§ EXERCISE REQUIREMENTS: Your response should contain every line from the data below that holds the string "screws".

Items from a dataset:

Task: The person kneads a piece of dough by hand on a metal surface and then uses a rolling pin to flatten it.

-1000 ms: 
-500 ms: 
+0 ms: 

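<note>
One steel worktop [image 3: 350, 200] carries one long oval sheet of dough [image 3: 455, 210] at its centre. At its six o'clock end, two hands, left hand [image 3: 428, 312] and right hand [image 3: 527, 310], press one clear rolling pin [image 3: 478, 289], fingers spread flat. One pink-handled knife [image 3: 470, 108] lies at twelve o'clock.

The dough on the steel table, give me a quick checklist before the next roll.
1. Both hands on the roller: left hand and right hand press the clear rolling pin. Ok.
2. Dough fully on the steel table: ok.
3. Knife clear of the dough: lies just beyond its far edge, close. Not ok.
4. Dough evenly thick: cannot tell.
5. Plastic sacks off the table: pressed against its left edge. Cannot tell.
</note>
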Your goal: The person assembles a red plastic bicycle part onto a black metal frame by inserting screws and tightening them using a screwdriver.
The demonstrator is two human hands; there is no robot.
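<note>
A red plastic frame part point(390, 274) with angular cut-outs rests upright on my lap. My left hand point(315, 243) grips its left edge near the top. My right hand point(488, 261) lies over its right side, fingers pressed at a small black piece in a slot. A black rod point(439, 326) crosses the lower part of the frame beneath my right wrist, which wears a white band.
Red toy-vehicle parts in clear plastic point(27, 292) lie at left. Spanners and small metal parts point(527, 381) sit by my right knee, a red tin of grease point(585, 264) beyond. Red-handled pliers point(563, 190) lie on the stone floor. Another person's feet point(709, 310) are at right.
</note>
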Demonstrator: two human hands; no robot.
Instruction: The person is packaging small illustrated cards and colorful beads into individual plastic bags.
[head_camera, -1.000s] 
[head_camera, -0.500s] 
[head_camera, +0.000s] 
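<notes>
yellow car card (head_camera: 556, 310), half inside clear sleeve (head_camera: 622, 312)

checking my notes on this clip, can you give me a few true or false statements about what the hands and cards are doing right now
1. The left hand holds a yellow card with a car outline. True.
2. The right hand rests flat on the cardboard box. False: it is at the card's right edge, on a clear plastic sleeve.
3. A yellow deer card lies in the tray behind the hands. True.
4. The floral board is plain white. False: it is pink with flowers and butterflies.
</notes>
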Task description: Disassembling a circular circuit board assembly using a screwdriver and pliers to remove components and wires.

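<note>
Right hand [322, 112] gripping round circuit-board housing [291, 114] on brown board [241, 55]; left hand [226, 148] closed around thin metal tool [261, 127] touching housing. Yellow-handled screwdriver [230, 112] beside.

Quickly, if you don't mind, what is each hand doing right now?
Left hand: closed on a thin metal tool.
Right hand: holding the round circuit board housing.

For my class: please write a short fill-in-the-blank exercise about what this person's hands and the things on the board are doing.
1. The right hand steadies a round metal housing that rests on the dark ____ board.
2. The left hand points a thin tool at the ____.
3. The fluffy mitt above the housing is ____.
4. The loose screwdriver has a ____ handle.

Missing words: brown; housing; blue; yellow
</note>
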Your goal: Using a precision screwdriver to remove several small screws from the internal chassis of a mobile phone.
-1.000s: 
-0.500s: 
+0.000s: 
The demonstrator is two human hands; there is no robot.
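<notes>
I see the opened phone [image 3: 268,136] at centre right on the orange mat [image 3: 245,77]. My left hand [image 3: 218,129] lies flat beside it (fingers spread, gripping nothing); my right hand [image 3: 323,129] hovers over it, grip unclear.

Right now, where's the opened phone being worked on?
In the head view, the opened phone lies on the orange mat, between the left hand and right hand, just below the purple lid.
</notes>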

§ OUTPUT:
Your goal: The person assembles a red plastic bicycle part onto a black metal frame by inserting screws and tightening them using a screwdriver.
Your goal: Using a precision screwdriver to remove several small screws from the internal chassis of a mobile phone.

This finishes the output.